Especially since the total annual output of the American economy is about $18 trillion.

So now you can understand why international bureaucracies like the IMF, BIS, and OECD estimate that the fiscal challenge in the United States may be even bigger than the problems in decrepit welfare states such as France and Italy.

Let’s get another perspective on the issue. James Capretta of the Ethics and Public Policy Center warns about the scope of the problem.

Despite what presidential candidates Donald Trump and Hillary Clinton have been saying on the campaign trail, the need to reform the nation’s major entitlement programs cannot be wished away. The primary cause of the nation’s fiscal problems, now and in the future, is the rapid rise in entitlement spending. In 1970, spending on Social Security and the major health care entitlement programs was 3.6 percent of GDP. In 2015, spending on these programs was 10.3 percent of GDP. By 2040, CBO expects spending on these programs to reach 14.2 percent of GDP. …entitlement reform is needed to put the federal government’s finances on a more stable foundation.

He outlines his preferred reforms, some of which I heartily embrace and some of what I think are too timid, but the key point is that he succinctly explains the need to act soon to avoid a giant long-term problem.

…reforms are not intended to create budgetary balance in the short-run. Large-scale change cannot be implemented in the major programs without significant transition periods, which means the reforms need to be enacted soon to reduce costs in fifteen, twenty, and twenty-five years. Skeptics may say it’s pointless to worry about fiscal problems that are more than twenty years off. They’re wrong. …The result is a misallocation of resources that undermines long-term economic growth. …Entitlement reform is an absolute necessity, as will soon become evident to everyone, one way or another.

The recent testimony by Nicholas Eberstadt of the American Enterprise Institute also is must reading.

In just two generations, the government…has effectively become an entitlements machine. …transfers have become a major component in the family budget of the average American household-and our dependence on these government transfers continues to rise. …Fifty years into our great social experiment of massive expansion of entitlement programs, there is ample evidence to indicate that the unintended consequences of this reconfigutation of American political and economic life have been major and adverse.

You should read the entire testimony, which is a comprehensive explanation of how entitlements are eroding American exceptionalism.

And I’ve previously shared some of Eberstadt’s work on the growing dependency crisis in America.

In effect, our “social capital” of self reliance and the work ethic is being replaced by an entitlement mentality.

At the risk of understatement, that won’t end well. Heck, I don’t know which part is more depressing, the ever-growing burden of spending or the fact that more and more Americans think it’s okay to live off the labor of others.

All I can say for sure is that this combination never was, is not now, and never will be a recipe for national success.

Let’s conclude with some sage observations by George Melloan of the Wall Street Journal. He summarizes the problem as being a combination of too much spending and too little political courage. Here’s the too-much-spending part.

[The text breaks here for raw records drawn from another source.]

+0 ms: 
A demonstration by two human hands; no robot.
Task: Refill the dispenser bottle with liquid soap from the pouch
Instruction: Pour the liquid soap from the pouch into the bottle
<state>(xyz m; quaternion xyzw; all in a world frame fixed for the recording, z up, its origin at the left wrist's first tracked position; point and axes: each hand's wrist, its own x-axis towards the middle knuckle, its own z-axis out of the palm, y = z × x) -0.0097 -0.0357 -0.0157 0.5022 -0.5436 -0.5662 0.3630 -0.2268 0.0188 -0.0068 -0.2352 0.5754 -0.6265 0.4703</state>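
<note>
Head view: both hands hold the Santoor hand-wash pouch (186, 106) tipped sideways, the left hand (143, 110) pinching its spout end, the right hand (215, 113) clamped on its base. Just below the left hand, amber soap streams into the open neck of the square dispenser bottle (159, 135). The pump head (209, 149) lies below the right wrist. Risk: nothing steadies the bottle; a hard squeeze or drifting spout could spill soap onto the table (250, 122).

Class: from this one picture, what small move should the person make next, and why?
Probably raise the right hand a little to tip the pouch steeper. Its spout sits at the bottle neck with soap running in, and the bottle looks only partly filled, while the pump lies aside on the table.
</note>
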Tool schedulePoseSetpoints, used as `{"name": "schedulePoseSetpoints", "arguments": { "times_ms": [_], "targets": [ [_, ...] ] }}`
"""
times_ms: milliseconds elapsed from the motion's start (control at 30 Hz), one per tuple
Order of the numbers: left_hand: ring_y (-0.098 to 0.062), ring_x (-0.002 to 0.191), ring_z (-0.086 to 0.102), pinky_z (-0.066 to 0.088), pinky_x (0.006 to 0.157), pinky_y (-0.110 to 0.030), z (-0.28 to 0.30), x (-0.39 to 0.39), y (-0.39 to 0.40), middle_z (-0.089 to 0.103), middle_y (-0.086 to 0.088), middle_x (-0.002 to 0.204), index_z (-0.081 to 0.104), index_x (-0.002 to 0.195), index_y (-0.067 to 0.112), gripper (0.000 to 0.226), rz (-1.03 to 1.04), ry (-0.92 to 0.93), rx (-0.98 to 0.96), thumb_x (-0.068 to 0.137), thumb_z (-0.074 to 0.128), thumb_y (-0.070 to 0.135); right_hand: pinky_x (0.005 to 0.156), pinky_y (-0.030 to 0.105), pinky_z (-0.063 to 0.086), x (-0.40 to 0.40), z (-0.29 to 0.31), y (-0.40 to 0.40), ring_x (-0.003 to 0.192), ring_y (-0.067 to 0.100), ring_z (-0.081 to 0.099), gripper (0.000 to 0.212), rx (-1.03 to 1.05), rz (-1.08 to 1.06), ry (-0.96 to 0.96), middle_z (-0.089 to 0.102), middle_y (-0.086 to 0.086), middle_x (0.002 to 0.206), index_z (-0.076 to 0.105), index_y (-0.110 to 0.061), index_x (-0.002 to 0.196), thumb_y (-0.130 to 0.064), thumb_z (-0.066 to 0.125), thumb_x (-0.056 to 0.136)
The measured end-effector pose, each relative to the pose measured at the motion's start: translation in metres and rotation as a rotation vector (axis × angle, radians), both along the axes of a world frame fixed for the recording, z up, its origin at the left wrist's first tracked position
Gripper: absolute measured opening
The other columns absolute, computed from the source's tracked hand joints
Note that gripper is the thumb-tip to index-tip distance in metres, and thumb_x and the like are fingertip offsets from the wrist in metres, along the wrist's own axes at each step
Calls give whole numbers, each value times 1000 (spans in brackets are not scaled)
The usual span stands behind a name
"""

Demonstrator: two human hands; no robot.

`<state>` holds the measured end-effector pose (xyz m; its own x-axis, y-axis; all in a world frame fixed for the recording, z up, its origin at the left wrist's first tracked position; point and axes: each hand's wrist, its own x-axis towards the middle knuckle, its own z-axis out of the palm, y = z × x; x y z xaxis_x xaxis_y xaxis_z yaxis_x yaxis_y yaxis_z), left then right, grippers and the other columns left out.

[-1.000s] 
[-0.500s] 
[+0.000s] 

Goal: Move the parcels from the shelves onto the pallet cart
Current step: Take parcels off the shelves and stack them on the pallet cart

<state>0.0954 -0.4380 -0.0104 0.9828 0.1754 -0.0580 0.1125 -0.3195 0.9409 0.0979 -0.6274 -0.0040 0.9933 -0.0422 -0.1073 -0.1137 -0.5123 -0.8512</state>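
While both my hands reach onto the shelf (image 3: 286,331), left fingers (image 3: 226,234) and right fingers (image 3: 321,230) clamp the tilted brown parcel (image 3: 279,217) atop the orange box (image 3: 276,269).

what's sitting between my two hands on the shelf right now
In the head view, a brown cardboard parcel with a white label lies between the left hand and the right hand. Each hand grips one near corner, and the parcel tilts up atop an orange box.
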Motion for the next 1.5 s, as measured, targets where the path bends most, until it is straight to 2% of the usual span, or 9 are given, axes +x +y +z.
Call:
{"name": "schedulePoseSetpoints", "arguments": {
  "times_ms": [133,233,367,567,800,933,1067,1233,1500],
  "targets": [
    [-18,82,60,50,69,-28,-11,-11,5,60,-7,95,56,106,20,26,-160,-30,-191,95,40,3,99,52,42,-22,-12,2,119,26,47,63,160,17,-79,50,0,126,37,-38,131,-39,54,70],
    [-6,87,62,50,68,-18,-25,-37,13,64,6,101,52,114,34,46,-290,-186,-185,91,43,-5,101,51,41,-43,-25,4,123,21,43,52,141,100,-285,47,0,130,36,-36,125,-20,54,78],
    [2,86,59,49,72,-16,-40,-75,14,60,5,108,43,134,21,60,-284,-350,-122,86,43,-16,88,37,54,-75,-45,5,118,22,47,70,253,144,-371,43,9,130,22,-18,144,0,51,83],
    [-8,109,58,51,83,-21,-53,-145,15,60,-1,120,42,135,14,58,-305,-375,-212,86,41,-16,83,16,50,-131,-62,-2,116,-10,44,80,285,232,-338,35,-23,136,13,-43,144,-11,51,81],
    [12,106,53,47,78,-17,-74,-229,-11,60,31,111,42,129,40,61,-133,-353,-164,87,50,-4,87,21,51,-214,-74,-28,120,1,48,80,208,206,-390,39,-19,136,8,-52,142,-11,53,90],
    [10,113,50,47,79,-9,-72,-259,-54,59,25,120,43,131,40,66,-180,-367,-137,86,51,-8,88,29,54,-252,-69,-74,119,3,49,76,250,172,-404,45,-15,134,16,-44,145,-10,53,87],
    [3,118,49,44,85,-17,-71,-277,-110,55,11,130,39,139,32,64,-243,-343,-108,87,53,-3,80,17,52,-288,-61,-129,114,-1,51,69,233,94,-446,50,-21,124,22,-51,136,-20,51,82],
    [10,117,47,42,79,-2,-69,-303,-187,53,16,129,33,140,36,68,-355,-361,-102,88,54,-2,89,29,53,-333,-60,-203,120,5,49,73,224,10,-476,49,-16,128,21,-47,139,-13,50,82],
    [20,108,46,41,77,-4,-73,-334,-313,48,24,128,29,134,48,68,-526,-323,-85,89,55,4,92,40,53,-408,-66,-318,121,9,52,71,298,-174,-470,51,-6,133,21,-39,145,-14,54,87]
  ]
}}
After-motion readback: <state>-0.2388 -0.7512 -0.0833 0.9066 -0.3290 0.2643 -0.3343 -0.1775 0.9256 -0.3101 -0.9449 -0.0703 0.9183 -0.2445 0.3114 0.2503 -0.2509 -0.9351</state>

…we seem richer than we actually are because we have borrowed so heavily from future generations. …the nation’s slow growth and rising debt are already reducing the opportunities for upward mobility. …Recent projections of the future cost of current government obligations certainly won’t relieve…people’s worries. Those promises have expanded far beyond any reasonable projection of the government’s ability to extract enough revenue to cover them. …The Congressional Budget Office projects a steady rise in “mandatory” (i.e., entitlement) costs as a share of GDP out into the distant future. …The upshot: Americans are deep in debt, mainly thanks to government excesses.

And here’s the too-little-political-courage part.

The only real answer is that the entitlement programs will have to be reformed, and sooner better than later, because the longer reform is postponed the greater the fiscal imbalance will become and the greater its drain will be… Donald Trump is out to lunch on this issue, as he is on most questions that require more than a fatuous sound-bite answer. As for Hillary…, forget about it.

Sigh, how depressing. It seems like America will be “Europeanized.”

For additional background on the issue of debt, unfunded liabilities, and present value, this video is a great tutorial.

P.S. I must have taken LSD or crack earlier this year. That’s the only logical explanation for saying I was optimistic about entitlement reform.

My main problem with Hillary Clinton is that she not only supports the bloated and enervating welfare state that already exists, but she wants to make it even bigger. Indeed, there’s only a very small gap between her and crazy Bernie Sanders when you examine their voting records.

There’s only a trivially small difference…between Hillary Clinton’s lifetime rating of 10.6 from the National Taxpayers Union and Bernie Sanders’ lifetime rating of 9.4. They both earned their failing grades by spending other people’s money with reckless abandon.

That being said, I’m disgusted and outraged by her dishonest and corrupt behavior.

The rule of law is one of the most important building blocks of a just and prosperous society, so it’s both morally nauseating and economically destructive when members of the elite enjoy special treatment.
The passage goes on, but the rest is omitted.